Trump v. New York
Headline: Court dismisses challenge to the President’s plan to exclude undocumented immigrants from the 2020 apportionment, saying the claims are premature and not yet fit for judicial resolution.
Holding:
- Leaves unresolved whether undocumented residents will be excluded from apportionment until further executive action.
- Delays potential changes to House seats and federal funding for states and localities.

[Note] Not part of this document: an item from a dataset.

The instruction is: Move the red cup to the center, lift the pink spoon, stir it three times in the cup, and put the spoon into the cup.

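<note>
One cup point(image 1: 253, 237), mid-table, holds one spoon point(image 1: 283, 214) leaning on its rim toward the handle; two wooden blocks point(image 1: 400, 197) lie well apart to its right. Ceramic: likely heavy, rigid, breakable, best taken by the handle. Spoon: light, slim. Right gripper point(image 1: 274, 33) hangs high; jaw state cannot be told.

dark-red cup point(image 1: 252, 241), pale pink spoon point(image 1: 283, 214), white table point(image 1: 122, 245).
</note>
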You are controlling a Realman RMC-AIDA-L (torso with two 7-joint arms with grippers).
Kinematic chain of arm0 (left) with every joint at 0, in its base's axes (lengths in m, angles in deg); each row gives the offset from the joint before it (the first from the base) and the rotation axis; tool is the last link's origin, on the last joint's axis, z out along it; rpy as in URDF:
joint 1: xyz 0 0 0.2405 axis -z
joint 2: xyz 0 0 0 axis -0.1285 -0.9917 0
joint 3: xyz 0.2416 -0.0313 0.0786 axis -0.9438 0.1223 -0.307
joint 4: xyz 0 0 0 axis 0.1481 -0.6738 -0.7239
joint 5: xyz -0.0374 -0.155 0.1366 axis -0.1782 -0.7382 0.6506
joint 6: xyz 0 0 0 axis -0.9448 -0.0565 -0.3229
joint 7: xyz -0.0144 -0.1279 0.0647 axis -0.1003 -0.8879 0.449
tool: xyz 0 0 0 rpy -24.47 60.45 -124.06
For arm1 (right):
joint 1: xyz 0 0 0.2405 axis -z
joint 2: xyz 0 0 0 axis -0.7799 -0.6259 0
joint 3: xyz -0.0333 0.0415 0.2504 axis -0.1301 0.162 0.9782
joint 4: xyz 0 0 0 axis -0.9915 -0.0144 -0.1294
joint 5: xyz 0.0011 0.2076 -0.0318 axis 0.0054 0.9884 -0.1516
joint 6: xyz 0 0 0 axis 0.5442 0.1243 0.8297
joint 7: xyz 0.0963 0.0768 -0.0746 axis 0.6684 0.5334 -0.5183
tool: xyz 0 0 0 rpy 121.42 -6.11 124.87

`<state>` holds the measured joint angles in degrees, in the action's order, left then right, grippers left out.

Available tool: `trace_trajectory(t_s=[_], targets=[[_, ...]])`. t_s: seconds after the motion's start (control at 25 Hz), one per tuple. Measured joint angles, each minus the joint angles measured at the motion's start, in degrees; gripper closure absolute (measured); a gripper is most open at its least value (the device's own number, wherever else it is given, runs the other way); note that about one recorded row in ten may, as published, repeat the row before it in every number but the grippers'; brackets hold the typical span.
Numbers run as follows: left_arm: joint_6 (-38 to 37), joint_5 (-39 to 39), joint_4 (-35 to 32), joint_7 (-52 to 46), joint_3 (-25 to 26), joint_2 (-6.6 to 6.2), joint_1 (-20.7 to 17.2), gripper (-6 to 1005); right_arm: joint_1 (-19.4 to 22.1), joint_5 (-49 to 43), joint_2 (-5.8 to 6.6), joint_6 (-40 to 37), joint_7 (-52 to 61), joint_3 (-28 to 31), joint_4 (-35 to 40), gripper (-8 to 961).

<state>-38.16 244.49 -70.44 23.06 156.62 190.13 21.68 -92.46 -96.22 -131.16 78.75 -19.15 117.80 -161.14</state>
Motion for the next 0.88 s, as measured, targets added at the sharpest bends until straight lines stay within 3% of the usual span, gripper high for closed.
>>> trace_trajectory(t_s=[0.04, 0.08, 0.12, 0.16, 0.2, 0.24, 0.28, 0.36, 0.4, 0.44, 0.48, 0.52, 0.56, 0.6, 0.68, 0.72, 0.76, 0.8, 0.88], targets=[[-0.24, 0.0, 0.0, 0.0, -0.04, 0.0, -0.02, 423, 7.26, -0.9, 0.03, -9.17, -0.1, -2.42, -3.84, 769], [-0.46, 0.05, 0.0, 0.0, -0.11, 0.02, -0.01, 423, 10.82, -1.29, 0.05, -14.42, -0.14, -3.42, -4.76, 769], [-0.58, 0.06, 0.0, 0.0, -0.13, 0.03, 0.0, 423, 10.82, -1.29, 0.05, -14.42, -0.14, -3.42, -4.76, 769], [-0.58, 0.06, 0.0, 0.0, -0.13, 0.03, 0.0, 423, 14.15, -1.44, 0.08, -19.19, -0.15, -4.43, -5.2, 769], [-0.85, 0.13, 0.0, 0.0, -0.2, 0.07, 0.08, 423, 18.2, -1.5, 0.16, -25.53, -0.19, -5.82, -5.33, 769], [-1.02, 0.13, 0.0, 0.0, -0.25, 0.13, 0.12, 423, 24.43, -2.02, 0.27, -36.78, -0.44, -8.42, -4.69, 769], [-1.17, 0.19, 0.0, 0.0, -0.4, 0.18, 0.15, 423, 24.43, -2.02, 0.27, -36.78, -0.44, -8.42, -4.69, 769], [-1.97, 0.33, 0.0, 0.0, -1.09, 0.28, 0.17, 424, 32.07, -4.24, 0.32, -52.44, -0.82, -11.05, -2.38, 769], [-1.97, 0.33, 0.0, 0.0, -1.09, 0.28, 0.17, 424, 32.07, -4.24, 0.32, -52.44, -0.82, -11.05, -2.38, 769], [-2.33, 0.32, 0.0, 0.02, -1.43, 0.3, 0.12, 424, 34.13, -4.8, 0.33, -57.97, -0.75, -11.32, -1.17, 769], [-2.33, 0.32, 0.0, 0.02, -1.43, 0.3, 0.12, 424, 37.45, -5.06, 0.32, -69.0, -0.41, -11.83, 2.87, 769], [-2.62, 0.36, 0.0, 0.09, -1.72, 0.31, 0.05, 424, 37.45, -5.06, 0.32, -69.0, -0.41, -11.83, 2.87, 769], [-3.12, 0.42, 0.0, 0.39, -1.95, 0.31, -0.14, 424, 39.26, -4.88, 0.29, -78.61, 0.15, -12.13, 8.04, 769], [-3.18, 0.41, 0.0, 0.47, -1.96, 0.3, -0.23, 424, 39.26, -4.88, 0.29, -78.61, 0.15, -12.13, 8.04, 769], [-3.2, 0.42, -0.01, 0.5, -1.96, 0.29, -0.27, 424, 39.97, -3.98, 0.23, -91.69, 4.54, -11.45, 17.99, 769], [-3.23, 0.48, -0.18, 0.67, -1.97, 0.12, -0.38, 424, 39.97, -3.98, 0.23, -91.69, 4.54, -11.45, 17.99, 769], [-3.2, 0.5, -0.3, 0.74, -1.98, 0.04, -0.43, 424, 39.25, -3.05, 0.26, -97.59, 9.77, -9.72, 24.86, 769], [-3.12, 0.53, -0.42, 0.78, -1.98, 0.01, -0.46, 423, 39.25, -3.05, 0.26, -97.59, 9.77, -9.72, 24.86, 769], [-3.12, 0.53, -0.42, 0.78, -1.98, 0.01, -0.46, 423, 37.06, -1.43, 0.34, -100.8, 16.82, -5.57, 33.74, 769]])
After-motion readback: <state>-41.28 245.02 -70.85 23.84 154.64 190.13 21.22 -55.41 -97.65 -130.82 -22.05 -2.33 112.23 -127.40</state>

- Forces challengers to wait for concrete implementation before federal courts will consider claims.
Summary
Background
A group of States, local governments, organizations, and individuals sued after the President issued a July memorandum directing the Census Secretary to provide information so the President could exclude aliens not in lawful immigration status from the apportionment base. A three-judge District Court found plaintiffs had standing, ruled the memorandum unlawful, and enjoined the Secretary from supplying the exclusion data; the Government appealed.
Reasoning
The Court focused on whether the case was properly before judges now. It said the alleged chilling effect had ended when the census response period closed, and any future injury from a changed apportionment depended on uncertain, contingent steps: the Secretary’s ability to match administrative records, what the President might direct, and whether exclusion would be feasible. Given those contingencies, the Court found plaintiffs had not shown a concrete, imminent injury. The Court therefore vacated the District Court’s judgment and instructed the case be dismissed for lack of jurisdiction, expressly leaving the constitutional and statutory merits unresolved.
Real world impact
The decision leaves unresolved whether undocumented residents will be excluded from apportionment or whether any such change would alter House seats or federal funding for States. States, local governments, and communities must wait for concrete executive action before re‑litigating these claims in federal court. This ruling is procedural and not a final judgment on the lawfulness of the memorandum.
Dissents or concurrances
Justice Breyer, joined by Justices Sotomayor and Kagan, dissented. They would have found the dispute justiciable now and would have decided the merits, concluding the statute and history require counting residents regardless of immigration status.